Louise Talma was a composer. She was raised in New York City and studied at the Institute of Musical Arts, 1922–1930, and received her bachelor of music degree from New York University and masters of arts degree from Columbia University. She studied with Isidor Philipp at the American Conservatory in Fontainebleau, France, and with Nadia Boulanger every summer from 1926 to 1939. She taught at Hunter College of the City University of New York.
She began composing in a spare neoclassical tonal style featuring static harmonies, short distinct melodies in counterpoint, ostinatos, and pedal points varied through mode, tempo, rhythm, metre, and articulation. Also featured were rhythmic units varied through imitation, augmentation, and diminution.

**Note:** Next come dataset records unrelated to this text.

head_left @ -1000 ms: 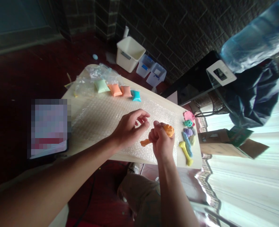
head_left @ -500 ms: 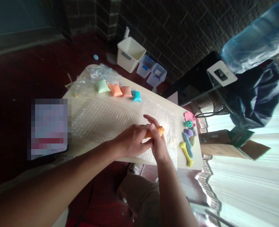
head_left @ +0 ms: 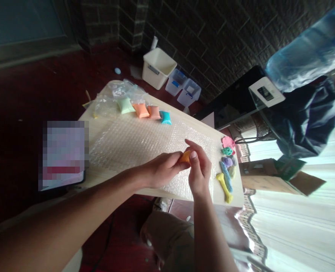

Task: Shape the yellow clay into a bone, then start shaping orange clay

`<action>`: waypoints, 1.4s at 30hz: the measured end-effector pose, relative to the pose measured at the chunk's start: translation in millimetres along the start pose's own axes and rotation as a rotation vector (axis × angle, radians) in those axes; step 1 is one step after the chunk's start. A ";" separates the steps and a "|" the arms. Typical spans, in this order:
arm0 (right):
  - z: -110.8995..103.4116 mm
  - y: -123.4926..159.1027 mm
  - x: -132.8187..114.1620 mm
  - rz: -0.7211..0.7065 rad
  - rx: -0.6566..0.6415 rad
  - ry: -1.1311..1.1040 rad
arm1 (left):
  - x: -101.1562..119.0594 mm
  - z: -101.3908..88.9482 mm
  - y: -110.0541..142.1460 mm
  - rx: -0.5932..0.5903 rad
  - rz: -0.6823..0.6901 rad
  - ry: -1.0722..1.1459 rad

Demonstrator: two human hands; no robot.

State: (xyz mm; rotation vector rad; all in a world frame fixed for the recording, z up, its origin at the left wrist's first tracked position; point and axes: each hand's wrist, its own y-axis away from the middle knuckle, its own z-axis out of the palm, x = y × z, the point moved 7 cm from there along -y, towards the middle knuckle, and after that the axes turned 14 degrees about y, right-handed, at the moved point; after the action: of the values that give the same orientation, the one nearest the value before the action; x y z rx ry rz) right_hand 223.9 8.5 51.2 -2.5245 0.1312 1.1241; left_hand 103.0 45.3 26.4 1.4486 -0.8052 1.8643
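Between my two hands is a piece of orange modelling clay (head_left: 186,156), held over bubble wrap (head_left: 133,145). My left hand (head_left: 164,170) pinches it from the left with thumb and fingers. From the right, my right hand (head_left: 200,170) grips it, thumb on top and the index finger stretched out; part of the clay is hidden in the fingers. To the right of my right hand lie a yellow bone-shaped clay piece (head_left: 224,187), a blue clay strip (head_left: 226,176), a purple clay lump (head_left: 227,162), a green clay piece (head_left: 227,151) and a pink clay piece (head_left: 228,142).
Along the table's far side lie a pale green packet (head_left: 125,105), two orange ones and a turquoise packet (head_left: 165,117), near clear plastic bags (head_left: 106,105). A blurred screen (head_left: 65,155) stands at the left. Beyond are a white bin (head_left: 158,70) and a cardboard box (head_left: 258,175).
My left hand has come across from beside the right hand and now grips the clay too. The right fist has loosened, and the clay's dangling strip no longer shows.
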 end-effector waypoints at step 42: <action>43.0 19.1 -7.4 0.101 -0.244 -0.405 | -32.1 -11.9 1.4 0.364 -0.138 -0.370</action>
State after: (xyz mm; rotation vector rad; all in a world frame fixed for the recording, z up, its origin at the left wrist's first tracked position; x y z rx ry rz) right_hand 184.4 6.3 24.6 -2.4507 0.0137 1.7600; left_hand 101.1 50.1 -7.5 2.0643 -0.5255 1.7220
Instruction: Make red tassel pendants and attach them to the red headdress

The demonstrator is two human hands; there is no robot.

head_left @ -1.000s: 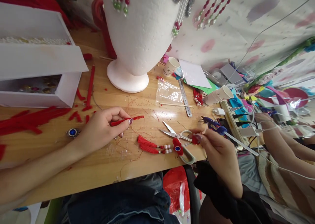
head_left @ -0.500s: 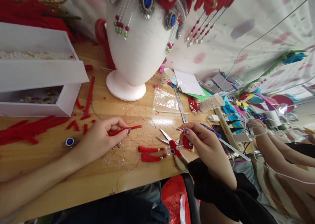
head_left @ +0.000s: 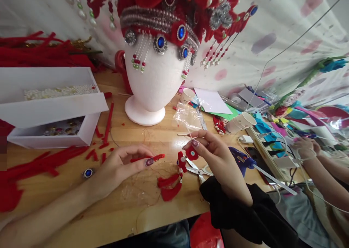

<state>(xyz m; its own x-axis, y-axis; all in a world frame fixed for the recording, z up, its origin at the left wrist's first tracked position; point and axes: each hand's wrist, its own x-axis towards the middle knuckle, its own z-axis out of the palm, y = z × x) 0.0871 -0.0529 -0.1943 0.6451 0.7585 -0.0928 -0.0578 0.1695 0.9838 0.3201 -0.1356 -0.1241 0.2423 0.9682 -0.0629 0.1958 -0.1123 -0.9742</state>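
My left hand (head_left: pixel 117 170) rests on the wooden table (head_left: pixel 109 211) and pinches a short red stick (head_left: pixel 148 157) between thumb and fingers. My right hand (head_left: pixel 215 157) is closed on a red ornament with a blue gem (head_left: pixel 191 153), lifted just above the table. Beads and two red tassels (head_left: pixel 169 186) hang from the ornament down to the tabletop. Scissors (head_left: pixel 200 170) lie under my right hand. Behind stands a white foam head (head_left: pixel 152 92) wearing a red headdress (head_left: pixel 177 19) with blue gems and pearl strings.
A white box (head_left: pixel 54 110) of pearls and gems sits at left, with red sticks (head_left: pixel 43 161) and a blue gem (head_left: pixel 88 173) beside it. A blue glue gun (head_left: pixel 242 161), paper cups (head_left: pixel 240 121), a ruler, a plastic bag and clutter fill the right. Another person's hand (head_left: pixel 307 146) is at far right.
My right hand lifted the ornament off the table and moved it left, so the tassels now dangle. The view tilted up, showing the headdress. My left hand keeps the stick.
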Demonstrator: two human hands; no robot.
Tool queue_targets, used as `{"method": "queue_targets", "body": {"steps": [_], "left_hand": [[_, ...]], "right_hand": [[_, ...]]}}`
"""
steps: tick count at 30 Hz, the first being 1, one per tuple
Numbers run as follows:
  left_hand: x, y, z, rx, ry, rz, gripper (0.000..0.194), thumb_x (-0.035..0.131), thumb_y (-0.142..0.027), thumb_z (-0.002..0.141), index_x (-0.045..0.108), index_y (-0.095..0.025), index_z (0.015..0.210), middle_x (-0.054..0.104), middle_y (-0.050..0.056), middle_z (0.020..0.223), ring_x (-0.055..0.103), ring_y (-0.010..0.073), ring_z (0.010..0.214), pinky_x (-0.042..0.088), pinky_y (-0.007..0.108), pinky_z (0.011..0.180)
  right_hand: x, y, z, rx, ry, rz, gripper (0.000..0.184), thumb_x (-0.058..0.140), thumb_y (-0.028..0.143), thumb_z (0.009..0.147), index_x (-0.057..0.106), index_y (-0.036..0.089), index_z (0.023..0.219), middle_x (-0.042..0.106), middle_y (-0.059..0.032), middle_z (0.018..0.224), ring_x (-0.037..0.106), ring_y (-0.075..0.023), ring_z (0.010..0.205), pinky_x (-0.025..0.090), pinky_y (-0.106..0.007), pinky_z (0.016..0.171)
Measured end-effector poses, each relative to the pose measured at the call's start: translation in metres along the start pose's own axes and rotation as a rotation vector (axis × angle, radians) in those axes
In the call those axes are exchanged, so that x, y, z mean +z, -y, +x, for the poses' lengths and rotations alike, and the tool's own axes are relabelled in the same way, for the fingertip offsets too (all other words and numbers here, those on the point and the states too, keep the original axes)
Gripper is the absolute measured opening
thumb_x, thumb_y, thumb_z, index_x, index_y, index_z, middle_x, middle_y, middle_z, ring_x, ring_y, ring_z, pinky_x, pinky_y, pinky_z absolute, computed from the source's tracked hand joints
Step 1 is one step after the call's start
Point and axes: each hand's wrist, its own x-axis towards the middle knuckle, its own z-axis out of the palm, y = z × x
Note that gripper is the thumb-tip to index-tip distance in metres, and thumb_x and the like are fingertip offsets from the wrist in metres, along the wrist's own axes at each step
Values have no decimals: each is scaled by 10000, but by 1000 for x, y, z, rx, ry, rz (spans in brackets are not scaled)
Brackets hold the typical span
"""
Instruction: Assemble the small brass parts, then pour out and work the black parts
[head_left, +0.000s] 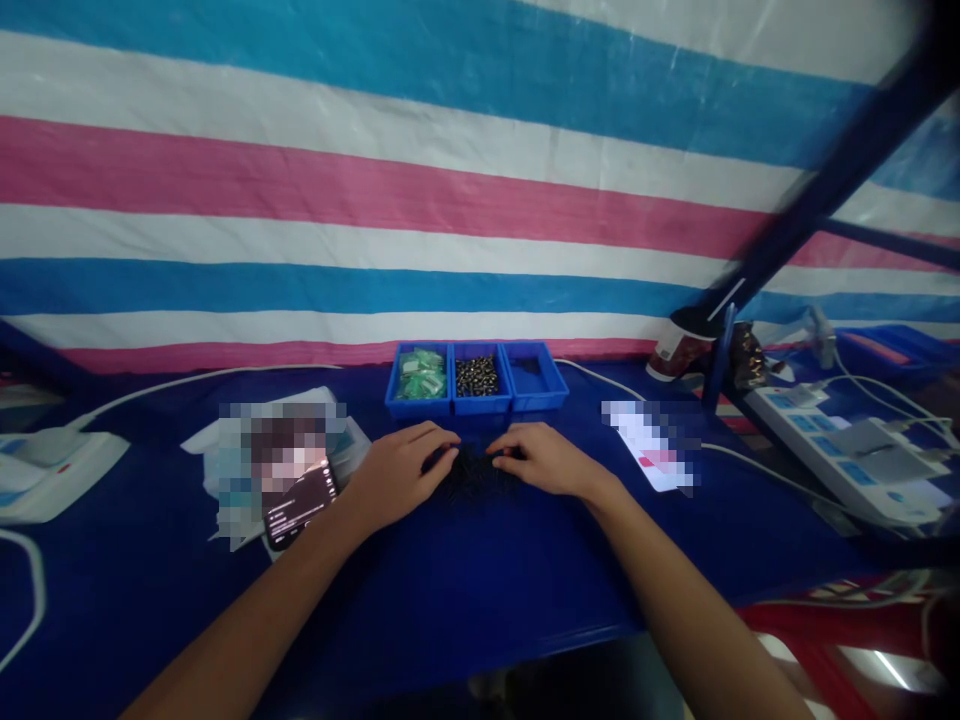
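Observation:
A loose pile of small, thin black pieces (474,478) lies on the blue table, between my two hands. My left hand (405,468) is at the pile's left side, fingers bent and thumb near the fingertips in a pinch. Facing it from the right, my right hand (541,458) also has its thumb and fingertips drawn together at the pile's edge. Whatever the fingertips hold is too small and dark to make out. Just beyond stand three joined blue bins: one with green packets (421,375), one with small brass-and-black parts (477,376), and a right bin (538,400) with a little dark material.
Left of my left forearm, a lit phone (301,508) rests on papers and plastic packaging. Power strips (60,475) sit at far left and right (847,450), with white cables. A blurred white card (651,450), a cup (679,345) and a striped tarp wall (450,200) surround the table.

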Motion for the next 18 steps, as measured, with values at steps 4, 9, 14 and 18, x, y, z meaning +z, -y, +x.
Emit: {"method": "queue_targets", "body": {"steps": [4,9,14,18], "left_hand": [[0,-4,-1,36,18,0,243,460,-296,969,650,-209,1092,689,44,1025,654,168,855,521,323,780],[-2,-7,-3,42,-7,-20,236,461,-286,969,651,-208,1084,690,44,1026,656,172,885,519,327,791],[-4,-9,-4,52,19,-24,223,467,-273,967,648,-213,1082,688,32,1010,650,169,882,515,325,785],[-4,-7,-4,42,28,-22,226,467,-280,970,648,-213,1088,687,28,1003,644,162,847,506,324,782]], "right_hand": [[4,2,2,-10,-29,7,144,616,242,881,752,222,924,699,-47,879,633,-180,813,431,-308,755],[-2,-1,1,-8,-63,78,122,612,235,887,731,211,870,693,-40,844,616,-173,757,419,-302,705],[-7,5,0,33,-80,117,211,588,357,915,673,198,806,665,-15,740,572,-154,671,362,-277,620],[-7,11,0,111,-157,148,393,489,432,953,556,190,650,539,17,585,473,-128,561,293,-273,552]]}}
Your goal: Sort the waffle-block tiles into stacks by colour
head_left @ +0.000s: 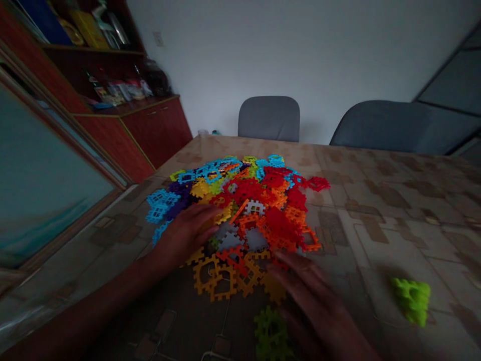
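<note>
A heap of flat plastic interlocking building pieces (246, 195) with notched edges lies on the table, in red, orange, yellow, light blue, purple, grey and green. My left hand (191, 225) rests at the heap's left side, fingers stretched over yellow pieces and thumb apart. At the near right of the heap is my right hand (311, 288), fingers extended and slightly blurred, beside a solid yellow piece (273, 287); whether it touches that piece I cannot tell. Close by, partly covered by this hand, lies a green piece (271, 333). Yellow window-frame pieces (215, 278) lie between the hands.
A joined green block of pieces (411, 300) sits apart on the right of the patterned table (376, 200). Two grey chairs (268, 118) stand at the far side. To the left is a reddish wooden cabinet (158, 133) with bottles and packets. A glass (203, 134) is near the far left corner.
</note>
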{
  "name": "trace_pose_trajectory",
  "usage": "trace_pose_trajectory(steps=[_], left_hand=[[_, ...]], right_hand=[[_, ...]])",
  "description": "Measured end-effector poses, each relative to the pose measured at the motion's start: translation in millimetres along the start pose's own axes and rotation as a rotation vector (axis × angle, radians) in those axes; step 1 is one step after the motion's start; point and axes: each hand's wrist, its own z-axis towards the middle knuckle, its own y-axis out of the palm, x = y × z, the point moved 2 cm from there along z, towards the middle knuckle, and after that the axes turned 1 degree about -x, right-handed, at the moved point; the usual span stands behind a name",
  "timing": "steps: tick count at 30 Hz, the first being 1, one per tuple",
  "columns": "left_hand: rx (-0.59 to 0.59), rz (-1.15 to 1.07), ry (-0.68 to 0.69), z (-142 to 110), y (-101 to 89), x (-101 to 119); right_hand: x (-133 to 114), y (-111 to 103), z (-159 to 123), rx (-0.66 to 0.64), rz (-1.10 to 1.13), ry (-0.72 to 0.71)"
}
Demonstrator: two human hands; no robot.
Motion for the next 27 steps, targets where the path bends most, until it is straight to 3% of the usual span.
trace_pose_trajectory(steps=[4,8,13,18,27], left_hand=[[-0.038,-0.062,0.081,-7.8,-0.6,-3.1],[-0.128,-0.120,0.151,-14.0,3.7,-10.3],[-0.135,-0.144,0.166,-4.0,7.7,-15.6],[-0.128,-0.140,0.157,-0.8,8.2,-16.9],[-0.111,-0.024,0.053,-3.6,7.4,-17.9]], right_hand=[[19.0,29.9,20.4,0.029,-0.106,0.017],[29.5,44.3,30.3,-0.079,-0.145,0.098],[34.1,44.4,57.2,-0.177,-0.165,0.179],[37.8,44.3,81.0,-0.177,-0.175,0.200],[38.1,41.2,83.6,-0.137,-0.131,0.196]])
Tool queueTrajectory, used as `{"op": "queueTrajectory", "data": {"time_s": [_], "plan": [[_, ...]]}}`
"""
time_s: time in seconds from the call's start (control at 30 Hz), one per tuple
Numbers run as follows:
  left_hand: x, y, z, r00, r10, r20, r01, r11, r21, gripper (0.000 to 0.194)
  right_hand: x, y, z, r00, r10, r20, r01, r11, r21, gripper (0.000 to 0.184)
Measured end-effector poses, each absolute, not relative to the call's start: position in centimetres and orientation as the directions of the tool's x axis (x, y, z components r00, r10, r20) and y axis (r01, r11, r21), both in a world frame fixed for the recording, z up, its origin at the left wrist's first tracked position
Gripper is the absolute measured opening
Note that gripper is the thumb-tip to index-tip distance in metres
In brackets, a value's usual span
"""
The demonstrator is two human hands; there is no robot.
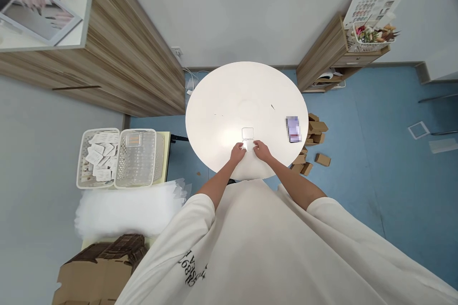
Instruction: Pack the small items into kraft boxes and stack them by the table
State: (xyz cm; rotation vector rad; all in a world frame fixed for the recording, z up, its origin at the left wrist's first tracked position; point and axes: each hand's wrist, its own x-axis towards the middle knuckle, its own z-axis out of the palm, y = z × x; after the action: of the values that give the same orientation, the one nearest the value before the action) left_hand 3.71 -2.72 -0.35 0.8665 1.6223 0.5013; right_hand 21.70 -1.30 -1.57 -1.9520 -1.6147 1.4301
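Observation:
A small clear plastic case point(247, 137) lies open on the round white table point(229, 100), near its front edge. My left hand point(237, 153) pinches the case's near left corner with curled fingers. My right hand point(262, 150) grips its near right side, fingers closed on it. Both hands meet over the near half of the case, which they partly hide. What is inside the case is too small to make out.
A purple-patterned phone point(294, 128) lies at the table's right edge. Small cardboard boxes point(315, 138) are scattered on the blue floor to the right. Two white baskets point(119, 157) and a stack of clear bags point(125, 209) stand left. A large cardboard box point(100, 271) sits lower left.

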Motion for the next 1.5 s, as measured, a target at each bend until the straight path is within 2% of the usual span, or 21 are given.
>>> {"op": "queueTrajectory", "data": {"time_s": [0.3, 0.67, 0.9, 1.07, 1.33, 1.5], "plan": [[-0.3, -3.9, 2.9, -0.156, 0.827, -0.541, 0.320, 0.560, 0.764, 0.036, 22.0, -0.7, 0.3, -0.119, 0.912, -0.394, 0.578, -0.259, -0.774, 0.040], [-11.6, -8.5, 8.0, -0.416, 0.795, -0.441, 0.289, 0.575, 0.765, 0.032, 15.2, -0.1, 3.9, -0.338, 0.889, -0.310, 0.505, -0.107, -0.857, 0.034], [-22.3, -10.3, 10.1, -0.573, 0.773, -0.273, 0.276, 0.496, 0.824, 0.032, 6.2, -0.4, 6.3, -0.518, 0.814, -0.264, 0.476, 0.018, -0.879, 0.032], [-30.6, -13.0, 10.0, -0.662, 0.712, -0.236, 0.225, 0.489, 0.843, 0.028, -2.8, -1.7, 8.2, -0.591, 0.775, -0.224, 0.452, 0.088, -0.888, 0.031], [-44.1, -16.5, 8.2, -0.760, 0.613, -0.218, 0.254, 0.588, 0.768, 0.031, -16.7, -5.0, 9.0, -0.697, 0.691, -0.192, 0.427, 0.185, -0.885, 0.033], [-50.7, -16.7, 6.6, -0.758, 0.633, -0.157, 0.370, 0.616, 0.696, 0.038, -22.1, -6.3, 9.1, -0.726, 0.652, -0.217, 0.441, 0.199, -0.875, 0.032]]}}
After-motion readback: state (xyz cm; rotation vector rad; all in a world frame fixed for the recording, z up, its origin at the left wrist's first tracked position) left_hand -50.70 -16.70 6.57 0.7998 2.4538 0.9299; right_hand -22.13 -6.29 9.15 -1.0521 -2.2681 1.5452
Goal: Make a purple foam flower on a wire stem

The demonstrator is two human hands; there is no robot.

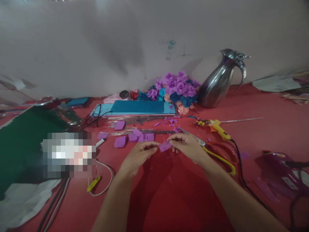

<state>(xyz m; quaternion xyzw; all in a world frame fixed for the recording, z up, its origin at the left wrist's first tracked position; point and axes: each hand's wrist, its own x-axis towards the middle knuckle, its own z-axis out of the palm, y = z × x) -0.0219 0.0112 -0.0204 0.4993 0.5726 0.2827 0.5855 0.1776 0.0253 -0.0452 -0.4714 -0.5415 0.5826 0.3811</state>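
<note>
Two bare hands, left [138, 154] and right [187, 146], pinch a small purple paper piece [165, 147] between them, apparently keeping it taut, above the red counter's [154, 206] middle.

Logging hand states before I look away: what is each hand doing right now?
Left hand: closed, fingertips pinching one end of a purple piece.
Right hand: closed, fingertips pinching the other end of that piece.
</note>
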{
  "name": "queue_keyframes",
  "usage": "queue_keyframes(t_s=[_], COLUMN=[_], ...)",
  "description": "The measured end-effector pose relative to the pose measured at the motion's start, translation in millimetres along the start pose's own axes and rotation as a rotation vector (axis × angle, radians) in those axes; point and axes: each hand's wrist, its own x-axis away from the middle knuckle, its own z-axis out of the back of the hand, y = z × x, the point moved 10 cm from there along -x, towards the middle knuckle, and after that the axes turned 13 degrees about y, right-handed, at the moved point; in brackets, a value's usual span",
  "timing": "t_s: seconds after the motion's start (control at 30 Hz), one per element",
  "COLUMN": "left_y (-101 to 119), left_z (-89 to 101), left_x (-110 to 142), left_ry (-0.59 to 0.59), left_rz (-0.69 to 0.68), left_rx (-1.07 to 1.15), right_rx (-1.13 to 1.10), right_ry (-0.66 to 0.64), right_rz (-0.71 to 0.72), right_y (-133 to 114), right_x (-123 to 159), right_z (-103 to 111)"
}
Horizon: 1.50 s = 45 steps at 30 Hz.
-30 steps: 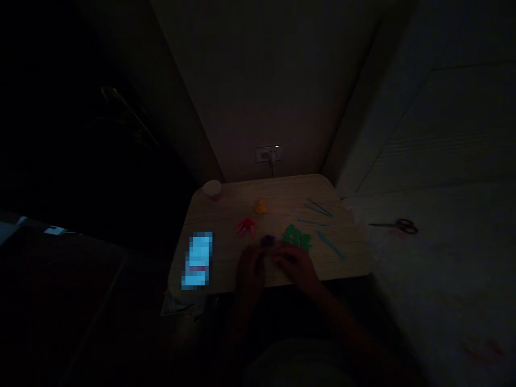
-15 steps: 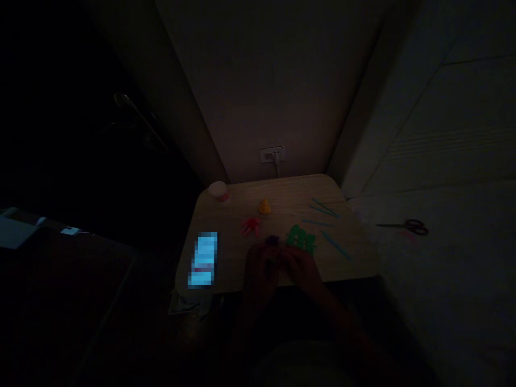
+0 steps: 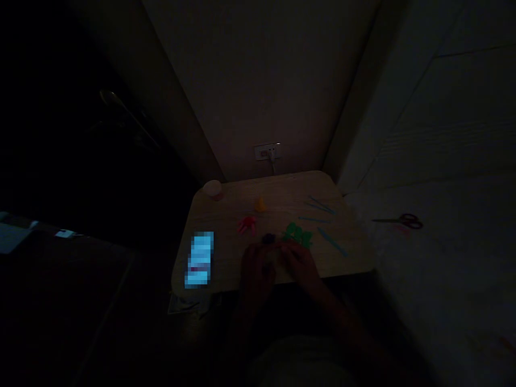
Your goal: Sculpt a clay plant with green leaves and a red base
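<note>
In dim light, my left hand (image 3: 256,267) and my right hand (image 3: 299,262) come together over the front of a small wooden table (image 3: 229,258). Their fingers are curled and pinched close to each other around something too small and dark to make out. Just beyond the fingertips lies a dark purple lump (image 3: 268,237). Green leaf-like pieces (image 3: 297,233) lie beside my right hand, partly behind it. Farther back are a red piece with pink strips (image 3: 247,224) and a small orange-yellow piece (image 3: 260,205).
A lit phone (image 3: 199,260) lies at the table's left. A paper cup (image 3: 213,190) stands at the back left corner. Thin blue-green sticks (image 3: 314,220) and a thicker blue tool (image 3: 332,242) lie at the right. Scissors (image 3: 403,220) rest on a pale surface beyond. A wall socket (image 3: 267,151) holds a plug.
The whole view has shifted slightly, so things sit a little farther left. My hands stay together, with the right fingers moved slightly. Nothing on the table has visibly been moved.
</note>
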Motion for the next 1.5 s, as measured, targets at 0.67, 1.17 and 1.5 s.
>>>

She began using the twelve tone technique in 1954 after hearing Irving Fine's String Quartet, and returned to a neo-tonal style in her last works of the 1980s and 1990s. She wrote most of her compositions at the MacDowell Colony where she also met composers of the "Boston school", Arthur Berger, Lukas Foss, Irving Fine, Alexei Haieff, Harold Shapero, and Claudio Spies. She provided a bequest for one million dollars for the MacDowell Colony in her will. She died at the Yaddo artists colony.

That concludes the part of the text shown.